Dear aspiring Khatib,

Please pay attention to the following issues:

  1. One simple, harsh truth.
    If you cannot recite al-Fatiha, you should not be giving khutba. Concentrate on what is important before trying to teach others.
  2. Just say “Alhamdulillah” and move on.
    If you don’t know the liturgical recitations before the khutba (like khutba al-Haja) then don’t mumble through them at lightning speed. Just say “Alhamdulillah” and move on.
  3. Do not allow your khutba to be Frankenstein’s monster.
    A piece of Hamza Yusuf, a piece of Abdullah Hakim Quick, a piece of Suhaib Webb, a piece of Yasir Qadhi, and a piece of Nouman Ali Khan. It’s horrible. It’s hard to listen to. It’s unoriginal. Be yourself.
  4. Don’t promise special treats and then don’t deliver.
    If you mention something at the beginning of the khutba, then says “Hey I’ll get back to this at the end” then you never do, it leaves a gaping hole in the mind of the listener.

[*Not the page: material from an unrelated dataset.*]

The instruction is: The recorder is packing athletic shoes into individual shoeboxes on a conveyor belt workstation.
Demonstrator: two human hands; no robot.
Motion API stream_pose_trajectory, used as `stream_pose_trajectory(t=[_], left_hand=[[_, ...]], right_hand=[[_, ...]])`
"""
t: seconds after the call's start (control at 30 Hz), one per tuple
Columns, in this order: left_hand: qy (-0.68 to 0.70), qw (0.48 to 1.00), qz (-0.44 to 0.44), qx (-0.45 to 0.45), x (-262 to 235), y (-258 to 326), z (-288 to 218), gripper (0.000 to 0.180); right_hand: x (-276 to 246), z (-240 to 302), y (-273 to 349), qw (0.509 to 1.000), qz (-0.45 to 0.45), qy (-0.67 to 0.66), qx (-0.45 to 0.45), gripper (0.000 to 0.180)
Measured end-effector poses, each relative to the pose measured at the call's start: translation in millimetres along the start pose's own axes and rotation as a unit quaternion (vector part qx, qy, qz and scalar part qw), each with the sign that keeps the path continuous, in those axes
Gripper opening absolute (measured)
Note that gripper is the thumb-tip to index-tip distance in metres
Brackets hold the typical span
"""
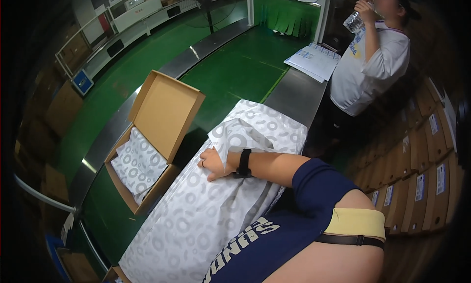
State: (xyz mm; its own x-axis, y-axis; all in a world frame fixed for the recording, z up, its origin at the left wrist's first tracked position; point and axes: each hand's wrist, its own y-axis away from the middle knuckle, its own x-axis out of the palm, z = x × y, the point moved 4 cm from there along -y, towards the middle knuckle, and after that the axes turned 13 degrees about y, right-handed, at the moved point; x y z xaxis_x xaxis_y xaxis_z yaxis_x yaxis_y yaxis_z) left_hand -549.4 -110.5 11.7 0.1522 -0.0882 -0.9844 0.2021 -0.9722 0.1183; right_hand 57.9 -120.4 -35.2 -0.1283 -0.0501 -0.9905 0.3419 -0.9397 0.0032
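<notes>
My right hand, with a black watch on the wrist and a ring on one finger, rests on a long stack of white wrapping paper printed with grey rings. Its fingers curl into the paper. A loose, crumpled sheet rises beside the hand and hangs over part of it. My left hand is out of view. Left of the stack, an open brown cardboard box stands on the green conveyor with its lid tipped back. The same patterned paper lies inside and hides any contents.
A green conveyor with metal side rails runs away to a green strip curtain. Printed sheets lie on its right edge. At the right a person drinks from a clear bottle, near stacked brown boxes. A fan stands behind.
</notes>
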Motion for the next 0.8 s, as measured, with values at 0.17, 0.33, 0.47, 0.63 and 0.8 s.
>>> stream_pose_trajectory(t=[0.17,0.33,0.47,0.63,0.8], left_hand=[[0.000,0.999,-0.038,0.032,-25,-40,-58,0.035],[0.026,0.996,-0.075,0.043,-33,-67,-102,0.033],[0.068,0.993,-0.094,0.019,-19,-69,-109,0.031],[0.109,0.987,-0.117,-0.031,-6,-64,-85,0.029],[0.123,0.983,-0.120,-0.069,11,-58,-63,0.027]], right_hand=[[1,-10,3,1.000,-0.011,0.010,0.003,0.050],[10,-8,3,0.998,-0.028,-0.039,-0.035,0.049],[-8,-3,10,0.999,0.008,-0.044,-0.021,0.052],[8,-8,2,1.000,0.008,-0.014,-0.003,0.049],[3,-4,3,1.000,-0.005,0.018,0.004,0.047]])
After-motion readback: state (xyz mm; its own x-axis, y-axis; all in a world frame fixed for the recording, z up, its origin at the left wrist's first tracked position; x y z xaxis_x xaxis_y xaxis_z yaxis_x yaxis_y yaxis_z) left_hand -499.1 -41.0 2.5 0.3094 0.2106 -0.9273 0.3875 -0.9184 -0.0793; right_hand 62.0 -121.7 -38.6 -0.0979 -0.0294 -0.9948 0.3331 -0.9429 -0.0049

  5. Don’t tell the listener what they are most likely going to do.
    It’s condescending. “Hey I know that after this you won’t remember anything I say.” Well now I won’t. Actually I will. I’ll remember that instead of concentrating on a captivating topic and a stellar delivery, you insulted my intelligence and wasted my time.

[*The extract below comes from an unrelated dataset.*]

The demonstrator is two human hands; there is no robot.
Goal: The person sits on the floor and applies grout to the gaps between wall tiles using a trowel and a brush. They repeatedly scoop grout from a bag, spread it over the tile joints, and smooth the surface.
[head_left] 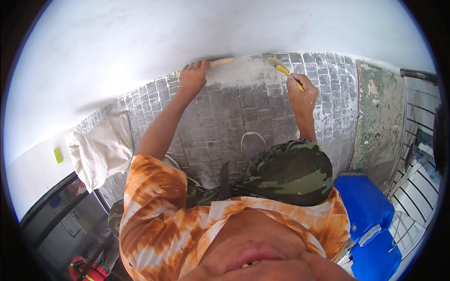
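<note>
- Left hand [193, 78], upper centre of the frame: fingers folded over the wooden strip [220, 62], grasping it; whether it also presses down cannot be told.
- The strip lies along the wall's [187, 28] foot, probably held flat there to keep it steady against the edge.
- Right hand [303, 91], right of upper centre: clenched round the handle of the brush [282, 69], apparently well back so the head reaches floor level.
- The brush head is near the wall's foot, beside pale residue on the tiles [211, 112].
- Cloth [101, 147] at left and blue container [363, 206] at lower right sit away from both hands, seemingly leaving them room.
</note>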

  6. Please verify the sources you use.
    No more “There’s a verse in the Quran that says something along the lines…” or “There’s a hadith that means something like…” or for advanced aspiring khatibs “al-Suyuti narrates…” If you are standing on the Minbar, assuming the Prophetic station, don’t betray that by attributing to him lies. Do your homework, or don’t give khutba.
  7. Don’t mumble.
    I can’t stress this enough. Especially when quoting something. If you do quote something, say it clearly, where you got it from, and enunciate. Also, see #6 above. Also, don’t mumble.
  8. Learn the rules of giving a khutba.
    Start here. Actually learn it, just don’t click through.
  9. Stop being self-deprecating.
    The declarations in your khutba of “Oh I am so ignorant and all of you should be giving khutba instead, but oh well here it goes.” make me lose confidence in you. I need to be confident in what you are saying, so that I can leave feeling inspired. Also, See #5 above. Same sentiment applies.
  10. Don’t overreach.
    Remember that uncle that taught you in Sunday school? The one that would say “Eating Turkey is Haram because Kuffar are making fun of Muslims from Turkey!!!” Well, when you overreach and offer your unqualified opinion on what is and is not Islamic in a khutba, you are this generation’s “that uncle.” Seriously. Leave fatwas, broad commentary on social phenomena, and linguistics nuances of the Quran to qualified people that are teaching that in a class.

Take all of these in mind so that your sermons can inspire, uplift, warn, and give glad tidings.